TASK PROMPT: Your answer should consist of each line below that includes the word "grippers".

BEGIN SOURCE MATERIAL

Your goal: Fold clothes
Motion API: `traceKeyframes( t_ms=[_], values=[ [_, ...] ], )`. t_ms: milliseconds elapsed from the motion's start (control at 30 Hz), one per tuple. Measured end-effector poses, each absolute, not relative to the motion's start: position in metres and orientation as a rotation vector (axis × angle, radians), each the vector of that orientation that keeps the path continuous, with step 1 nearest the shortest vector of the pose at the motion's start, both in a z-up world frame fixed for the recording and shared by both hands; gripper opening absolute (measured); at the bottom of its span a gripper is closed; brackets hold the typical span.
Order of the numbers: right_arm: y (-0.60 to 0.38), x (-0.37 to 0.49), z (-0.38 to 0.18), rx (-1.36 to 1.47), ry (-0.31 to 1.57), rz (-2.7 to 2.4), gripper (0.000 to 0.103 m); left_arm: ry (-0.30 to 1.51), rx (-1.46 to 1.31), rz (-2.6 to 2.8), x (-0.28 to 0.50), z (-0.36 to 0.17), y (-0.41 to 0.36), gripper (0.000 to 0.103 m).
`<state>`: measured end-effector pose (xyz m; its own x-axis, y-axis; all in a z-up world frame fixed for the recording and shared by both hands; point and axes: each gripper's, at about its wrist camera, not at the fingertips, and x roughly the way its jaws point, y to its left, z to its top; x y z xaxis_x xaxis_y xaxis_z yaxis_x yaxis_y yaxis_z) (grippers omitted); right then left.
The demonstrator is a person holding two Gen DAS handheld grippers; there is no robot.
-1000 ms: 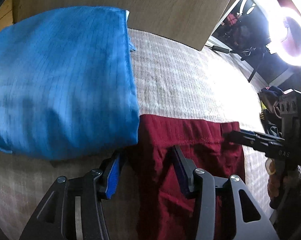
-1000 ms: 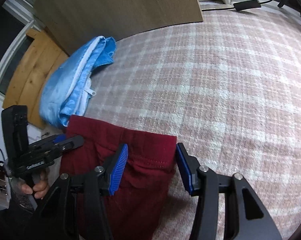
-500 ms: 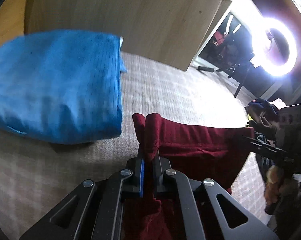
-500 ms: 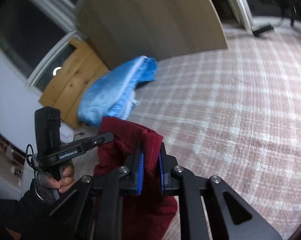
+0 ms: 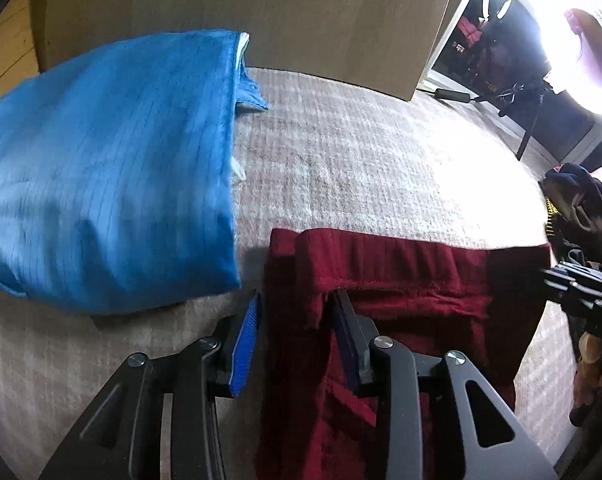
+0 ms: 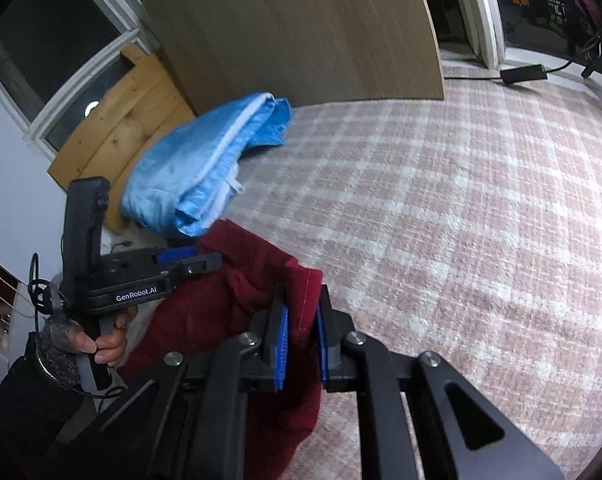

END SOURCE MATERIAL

SOLUTION TO THIS EXERCISE:
`<state>`: measured end-effector pose (xyz m; its own x-axis, y-axis; all in a z-up world frame fixed for the recording and shared by both hands; point and axes: each gripper's, at about its wrist camera, not at the fingertips, and x roughly the way its jaws point, y to its left, z to its top; x y z xaxis_x xaxis_y xaxis_z yaxis_x yaxis_y yaxis_z) (grippers omitted); right then left.
The demonstrator is a person holding two Gen DAS handheld grippers; there is no robot.

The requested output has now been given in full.